[Task goal]
Reproduce each entry exactly as written.

(Stored items from a collection)

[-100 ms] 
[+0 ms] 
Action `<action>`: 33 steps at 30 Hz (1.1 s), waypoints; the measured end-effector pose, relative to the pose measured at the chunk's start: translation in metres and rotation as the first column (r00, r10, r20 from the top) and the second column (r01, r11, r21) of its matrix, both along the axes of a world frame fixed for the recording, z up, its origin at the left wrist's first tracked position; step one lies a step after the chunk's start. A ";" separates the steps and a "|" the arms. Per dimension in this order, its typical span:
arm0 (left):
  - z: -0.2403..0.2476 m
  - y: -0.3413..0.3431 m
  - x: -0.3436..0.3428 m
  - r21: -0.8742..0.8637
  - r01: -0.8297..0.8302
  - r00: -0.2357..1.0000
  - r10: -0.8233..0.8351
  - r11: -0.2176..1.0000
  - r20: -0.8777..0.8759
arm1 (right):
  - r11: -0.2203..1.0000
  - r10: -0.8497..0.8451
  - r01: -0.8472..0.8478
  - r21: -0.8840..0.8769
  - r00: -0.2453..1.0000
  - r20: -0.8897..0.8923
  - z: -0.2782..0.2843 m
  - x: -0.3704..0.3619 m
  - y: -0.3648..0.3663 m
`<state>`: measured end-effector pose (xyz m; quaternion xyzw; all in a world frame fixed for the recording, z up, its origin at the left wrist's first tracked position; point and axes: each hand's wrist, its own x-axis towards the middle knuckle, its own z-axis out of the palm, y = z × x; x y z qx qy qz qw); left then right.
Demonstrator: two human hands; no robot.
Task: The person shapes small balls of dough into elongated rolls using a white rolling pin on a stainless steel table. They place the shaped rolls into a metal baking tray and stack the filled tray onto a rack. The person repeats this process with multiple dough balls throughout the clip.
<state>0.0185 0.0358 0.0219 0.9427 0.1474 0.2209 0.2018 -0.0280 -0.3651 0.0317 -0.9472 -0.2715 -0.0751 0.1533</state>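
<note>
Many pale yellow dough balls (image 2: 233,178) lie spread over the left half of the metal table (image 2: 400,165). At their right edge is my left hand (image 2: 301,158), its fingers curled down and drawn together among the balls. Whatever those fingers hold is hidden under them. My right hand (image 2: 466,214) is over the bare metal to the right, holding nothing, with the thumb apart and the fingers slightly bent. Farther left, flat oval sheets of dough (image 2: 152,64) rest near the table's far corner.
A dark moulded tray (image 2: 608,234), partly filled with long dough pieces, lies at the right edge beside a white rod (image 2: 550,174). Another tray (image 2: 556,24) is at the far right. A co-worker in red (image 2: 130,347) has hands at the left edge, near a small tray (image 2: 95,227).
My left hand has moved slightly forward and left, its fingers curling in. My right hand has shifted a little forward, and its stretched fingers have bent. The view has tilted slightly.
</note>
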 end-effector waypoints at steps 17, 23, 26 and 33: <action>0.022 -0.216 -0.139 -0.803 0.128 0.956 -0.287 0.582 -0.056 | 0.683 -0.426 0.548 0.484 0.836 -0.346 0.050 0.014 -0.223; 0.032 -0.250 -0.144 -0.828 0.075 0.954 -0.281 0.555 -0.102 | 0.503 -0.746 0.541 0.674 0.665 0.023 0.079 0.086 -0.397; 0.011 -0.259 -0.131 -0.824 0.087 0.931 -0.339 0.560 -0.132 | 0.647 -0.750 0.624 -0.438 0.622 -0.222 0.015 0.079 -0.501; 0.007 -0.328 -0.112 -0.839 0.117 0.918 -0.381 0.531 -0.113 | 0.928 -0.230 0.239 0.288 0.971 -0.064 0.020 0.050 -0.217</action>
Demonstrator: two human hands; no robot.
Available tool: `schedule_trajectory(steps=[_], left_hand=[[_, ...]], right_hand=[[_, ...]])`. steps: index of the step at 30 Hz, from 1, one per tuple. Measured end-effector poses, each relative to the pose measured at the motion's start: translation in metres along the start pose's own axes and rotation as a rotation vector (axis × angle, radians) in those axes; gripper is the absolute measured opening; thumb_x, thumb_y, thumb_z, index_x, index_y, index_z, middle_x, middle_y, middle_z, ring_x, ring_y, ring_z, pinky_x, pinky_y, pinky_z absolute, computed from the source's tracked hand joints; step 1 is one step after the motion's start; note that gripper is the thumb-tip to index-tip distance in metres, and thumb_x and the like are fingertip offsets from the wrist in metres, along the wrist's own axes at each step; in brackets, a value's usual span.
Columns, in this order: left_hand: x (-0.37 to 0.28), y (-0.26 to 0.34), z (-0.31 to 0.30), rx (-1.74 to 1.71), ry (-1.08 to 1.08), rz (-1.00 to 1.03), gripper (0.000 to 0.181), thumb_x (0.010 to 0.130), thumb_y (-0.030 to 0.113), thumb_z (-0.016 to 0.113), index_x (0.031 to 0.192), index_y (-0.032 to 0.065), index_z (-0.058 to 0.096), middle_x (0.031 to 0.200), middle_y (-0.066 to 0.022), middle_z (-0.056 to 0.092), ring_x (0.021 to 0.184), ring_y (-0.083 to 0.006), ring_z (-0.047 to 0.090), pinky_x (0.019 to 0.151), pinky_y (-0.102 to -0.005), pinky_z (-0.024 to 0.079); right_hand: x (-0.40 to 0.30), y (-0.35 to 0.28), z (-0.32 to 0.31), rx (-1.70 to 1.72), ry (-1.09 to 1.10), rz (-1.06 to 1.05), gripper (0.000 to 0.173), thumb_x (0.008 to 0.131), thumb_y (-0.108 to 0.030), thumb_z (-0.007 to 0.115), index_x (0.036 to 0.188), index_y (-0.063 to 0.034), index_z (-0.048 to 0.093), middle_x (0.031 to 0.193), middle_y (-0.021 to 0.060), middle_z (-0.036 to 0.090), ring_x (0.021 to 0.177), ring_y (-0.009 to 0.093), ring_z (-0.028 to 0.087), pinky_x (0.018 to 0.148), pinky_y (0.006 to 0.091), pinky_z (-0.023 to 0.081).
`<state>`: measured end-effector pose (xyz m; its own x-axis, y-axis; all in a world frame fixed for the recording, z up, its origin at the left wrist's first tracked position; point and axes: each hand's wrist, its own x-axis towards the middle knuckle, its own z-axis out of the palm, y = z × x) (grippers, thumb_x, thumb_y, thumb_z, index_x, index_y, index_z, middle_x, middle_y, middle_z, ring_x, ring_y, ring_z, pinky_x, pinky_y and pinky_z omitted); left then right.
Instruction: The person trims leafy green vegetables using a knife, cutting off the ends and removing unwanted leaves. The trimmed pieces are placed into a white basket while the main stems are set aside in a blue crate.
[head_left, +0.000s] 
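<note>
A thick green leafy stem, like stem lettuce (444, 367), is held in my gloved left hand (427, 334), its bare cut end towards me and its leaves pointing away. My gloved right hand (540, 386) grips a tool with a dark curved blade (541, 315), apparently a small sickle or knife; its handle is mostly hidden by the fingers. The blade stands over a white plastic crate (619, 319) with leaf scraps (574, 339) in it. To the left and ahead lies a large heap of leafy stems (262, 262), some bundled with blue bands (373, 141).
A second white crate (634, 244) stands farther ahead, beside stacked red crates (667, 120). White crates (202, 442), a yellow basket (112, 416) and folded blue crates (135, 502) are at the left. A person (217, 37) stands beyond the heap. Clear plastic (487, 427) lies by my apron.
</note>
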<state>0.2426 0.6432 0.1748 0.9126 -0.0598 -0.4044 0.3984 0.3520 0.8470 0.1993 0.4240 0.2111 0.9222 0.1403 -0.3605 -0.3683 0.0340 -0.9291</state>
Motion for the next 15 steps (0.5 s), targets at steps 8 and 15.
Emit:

[Solution for this problem]
[-100 ms] 
[+0 ms] 
Action `<action>`: 33 steps at 30 Hz (1.1 s), waypoints; the measured end-effector pose, relative to the pose measured at the chunk's start: translation in metres and rotation as the first column (r00, r10, r20 from the top) and the second column (r01, r11, r21) of its matrix, both along the axes of a world frame fixed for the recording, z up, its origin at the left wrist's first tracked position; step one lies a step after the chunk's start. A ";" separates the steps and a "|" the arms. Per dimension in this order, its typical span:
arm0 (left):
  - z: -0.2403..0.2476 m
  - y: -0.3413..0.3431 m
  - x: -0.3436..0.3428 m
  - r21: -0.8742..0.8637
  - r01: -0.8297..0.8302
  - r00: -0.2357..1.0000
  - r10: -0.8233..0.8351
  - r11: -0.2176..1.0000
  - r20: -0.8777..0.8759
arm1 (right):
  - r11: -0.2203..1.0000
  - r10: -0.8497..0.8451
  - r01: -0.8472..0.8478
  - r21: -0.8840..0.8769
  - r00: -0.2453..1.0000
  - r20: -0.8897..0.8923
  - z: -0.2782..0.2843 m
  - x: -0.3704..0.3619 m
  - y: -0.3648..0.3663 m
`<state>`: measured end-effector pose (xyz m; quaternion xyzw; all in a world frame fixed for the recording, z up, its origin at the left wrist's first tracked position; point and axes: each hand's wrist, its own x-axis towards the middle knuckle, its own z-axis out of the palm, y = z × x; x y z qx qy qz qw); left then right.
Demonstrator: two human hands; no robot.
Task: The person shapes small balls of dough into elongated rolls using a white rolling pin on a stainless steel table. They place the shaped rolls into a metal baking tray and stack the filled tray onto a rack. The person repeats this process with multiple dough balls throughout the clip.
<state>0.0185 0.0358 0.0219 0.9427 0.1474 0.2209 0.2018 -0.0280 -0.3651 0.0317 -0.9472 -0.2715 -0.0751 0.1533</state>
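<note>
Many pale yellow dough balls (image 2: 233,178) lie spread over the left half of the metal table (image 2: 400,165). At their right edge is my left hand (image 2: 301,158), its fingers curled down and drawn together among the balls. Whatever those fingers hold is hidden under them. My right hand (image 2: 466,214) is over the bare metal to the right, holding nothing, with the thumb apart and the fingers slightly bent. Farther left, flat oval sheets of dough (image 2: 152,64) rest near the table's far corner.
A dark moulded tray (image 2: 608,234), partly filled with long dough pieces, lies at the right edge beside a white rod (image 2: 550,174). Another tray (image 2: 556,24) is at the far right. A co-worker in red (image 2: 130,347) has hands at the left edge, near a small tray (image 2: 95,227).
My left hand has moved slightly forward and left, its fingers curling in. My right hand has shifted a little forward, and its stretched fingers have bent. The view has tilted slightly.
</note>
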 end-effector waypoints at steps 17, 23, 26 and 33: <action>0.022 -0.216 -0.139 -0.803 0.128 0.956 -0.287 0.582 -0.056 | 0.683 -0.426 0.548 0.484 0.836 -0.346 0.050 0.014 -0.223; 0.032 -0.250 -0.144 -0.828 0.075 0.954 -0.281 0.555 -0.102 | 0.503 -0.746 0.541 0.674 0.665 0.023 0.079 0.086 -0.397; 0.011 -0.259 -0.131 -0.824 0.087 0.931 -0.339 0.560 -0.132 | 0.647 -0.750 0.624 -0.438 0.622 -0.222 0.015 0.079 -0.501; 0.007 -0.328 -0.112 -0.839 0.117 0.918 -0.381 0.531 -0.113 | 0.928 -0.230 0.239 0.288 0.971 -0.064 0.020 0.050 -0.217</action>
Demonstrator: two human hands; no robot.
Available tool: `schedule_trajectory(steps=[_], left_hand=[[_, ...]], right_hand=[[_, ...]])`. steps: index of the step at 30 Hz, from 1, one per tuple. Measured end-effector poses, each relative to the pose measured at the motion's start: translation in metres along the start pose's own axes and rotation as a rotation vector (axis × angle, radians) in those axes; gripper is the absolute measured opening; thumb_x, thumb_y, thumb_z, index_x, index_y, index_z, middle_x, middle_y, middle_z, ring_x, ring_y, ring_z, pinky_x, pinky_y, pinky_z absolute, computed from the source's tracked hand joints; step 1 is one step after the motion's start; note that gripper is the thumb-tip to index-tip distance in metres, and thumb_x and the like are fingertip offsets from the wrist in metres, along the wrist's own axes at each step; in brackets, a value's usual span.
Columns, in this order: left_hand: x (-0.37 to 0.28), y (-0.26 to 0.34), z (-0.31 to 0.30), rx (-1.74 to 1.71), ry (-1.08 to 1.08), rz (-1.00 to 1.03), gripper (0.000 to 0.181), thumb_x (0.010 to 0.130), thumb_y (-0.030 to 0.113), thumb_z (-0.016 to 0.113), index_x (0.031 to 0.192), index_y (-0.032 to 0.065), index_z (-0.058 to 0.096), middle_x (0.031 to 0.200), middle_y (-0.066 to 0.022), middle_z (-0.056 to 0.092), ring_x (0.021 to 0.184), ring_y (-0.083 to 0.006), ring_z (-0.047 to 0.090), pinky_x (0.019 to 0.151), pinky_y (-0.102 to -0.005), pinky_z (-0.024 to 0.079); right_hand: x (-0.40 to 0.30), y (-0.35 to 0.28), z (-0.32 to 0.31), rx (-1.70 to 1.72), ry (-1.09 to 1.10), rz (-1.06 to 1.05), gripper (0.000 to 0.173), thumb_x (0.008 to 0.131), thumb_y (-0.108 to 0.030), thumb_z (-0.007 to 0.115), index_x (0.036 to 0.188), index_y (-0.063 to 0.034), index_z (-0.048 to 0.093), middle_x (0.031 to 0.193), middle_y (-0.021 to 0.060), middle_z (-0.036 to 0.090), ring_x (0.021 to 0.177), ring_y (-0.009 to 0.093), ring_z (-0.028 to 0.087), pinky_x (0.018 to 0.148), pinky_y (0.006 to 0.091), pinky_z (-0.023 to 0.081).
`<state>`: measured end-effector pose (xyz m; its own x-axis, y-axis; all in a world frame fixed for the recording, z up, its origin at the left wrist's first tracked position; point and axes: each hand's wrist, its own x-axis towards the middle knuckle, its own z-axis out of the palm, y = z × x) (grippers, thumb_x, thumb_y, thumb_z, index_x, index_y, index_z, middle_x, middle_y, middle_z, ring_x, ring_y, ring_z, pinky_x, pinky_y and pinky_z omitted); left then right.
Instruction: The person trims leafy green vegetables using a knife, cutting off the ends and removing unwanted leaves. The trimmed pieces are placed into a white basket while the main stems are set aside in a blue crate.
[head_left, +0.000s] 
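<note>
A thick green leafy stem, like stem lettuce (444, 367), is held in my gloved left hand (427, 334), its bare cut end towards me and its leaves pointing away. My gloved right hand (540, 386) grips a tool with a dark curved blade (541, 315), apparently a small sickle or knife; its handle is mostly hidden by the fingers. The blade stands over a white plastic crate (619, 319) with leaf scraps (574, 339) in it. To the left and ahead lies a large heap of leafy stems (262, 262), some bundled with blue bands (373, 141).
A second white crate (634, 244) stands farther ahead, beside stacked red crates (667, 120). White crates (202, 442), a yellow basket (112, 416) and folded blue crates (135, 502) are at the left. A person (217, 37) stands beyond the heap. Clear plastic (487, 427) lies by my apron.
</note>
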<state>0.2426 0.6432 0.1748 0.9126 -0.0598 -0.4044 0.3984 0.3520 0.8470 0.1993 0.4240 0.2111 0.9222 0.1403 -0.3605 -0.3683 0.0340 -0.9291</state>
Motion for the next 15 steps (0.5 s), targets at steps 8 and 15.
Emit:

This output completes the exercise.